La RIAA frappe encore dans les campus
La RIAA (Recording Industry Association of America), groupe américain qui veille sur les intérêts des grandes maisons de disque, annonce une nouvelle vague de plaintes contre des étudiants.
L'organisme qui représente l'industrie de la musique a expédié des lettres proposant une entente à l'amiable à 413 présumés pirates de musique localisés dans 22 universités américaines.

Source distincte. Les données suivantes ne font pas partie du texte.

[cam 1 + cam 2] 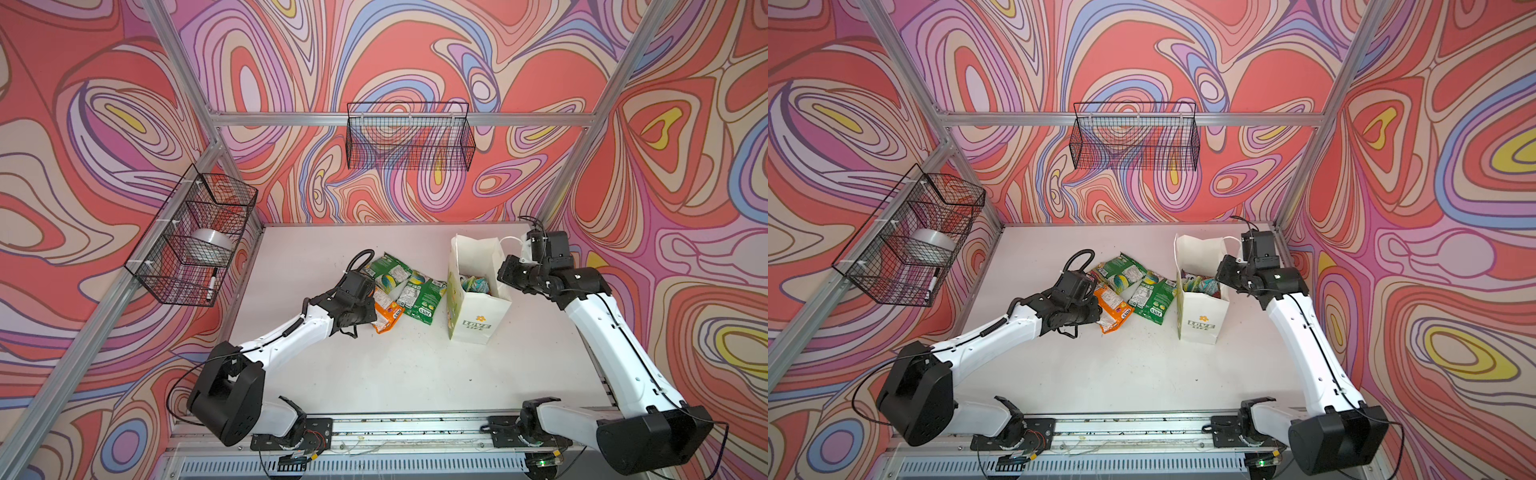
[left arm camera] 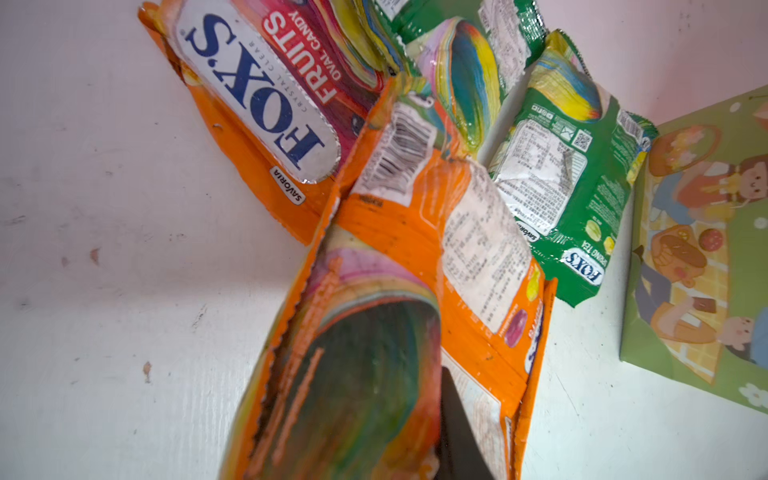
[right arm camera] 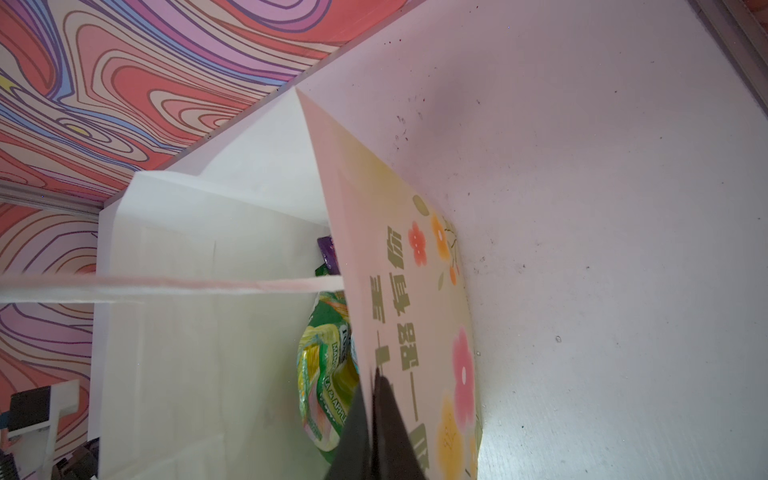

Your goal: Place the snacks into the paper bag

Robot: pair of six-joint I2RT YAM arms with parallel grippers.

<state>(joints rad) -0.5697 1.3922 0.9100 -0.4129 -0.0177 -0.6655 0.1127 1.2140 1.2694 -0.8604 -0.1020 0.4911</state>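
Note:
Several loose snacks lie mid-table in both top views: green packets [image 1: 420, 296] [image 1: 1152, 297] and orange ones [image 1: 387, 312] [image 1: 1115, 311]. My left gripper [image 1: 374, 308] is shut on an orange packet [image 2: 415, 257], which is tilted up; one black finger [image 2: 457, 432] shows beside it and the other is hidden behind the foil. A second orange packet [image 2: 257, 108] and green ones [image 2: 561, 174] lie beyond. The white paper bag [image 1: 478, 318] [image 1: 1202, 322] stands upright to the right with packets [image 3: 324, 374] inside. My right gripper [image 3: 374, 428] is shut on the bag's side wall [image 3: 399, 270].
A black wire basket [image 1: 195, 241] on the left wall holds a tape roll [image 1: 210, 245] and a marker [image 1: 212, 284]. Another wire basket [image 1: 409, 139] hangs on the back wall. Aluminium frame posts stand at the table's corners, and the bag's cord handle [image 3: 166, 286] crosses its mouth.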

Les universités sont chargées de transmettre ces lettres aux individus suspectés de piratage, qui ne sont actuellement identifiés que par l'adresse IP de l'ordinateur qu'ils ont utilisé pour échanger de la musique dans les réseaux P2P.
Il s'agit de la troisième vague de ce type depuis le lancement, en février dernier, d'un programme visant à réduire le piratage de musique dans les universités américaines. Pour Steven Marks, vice-président de la RIAA, il ne fait nul doute que ce programme a «revigoré une conversation significative sur les campus américains à propos du vol de musique et de ses conséquences, et des nombreuses façons de profiter de la musique légale».
Selon une étude de NPD citée dans le communiqué de la RIAA, plus des deux tiers de la musique acquise par les étudiants proviendraient de sources illégales.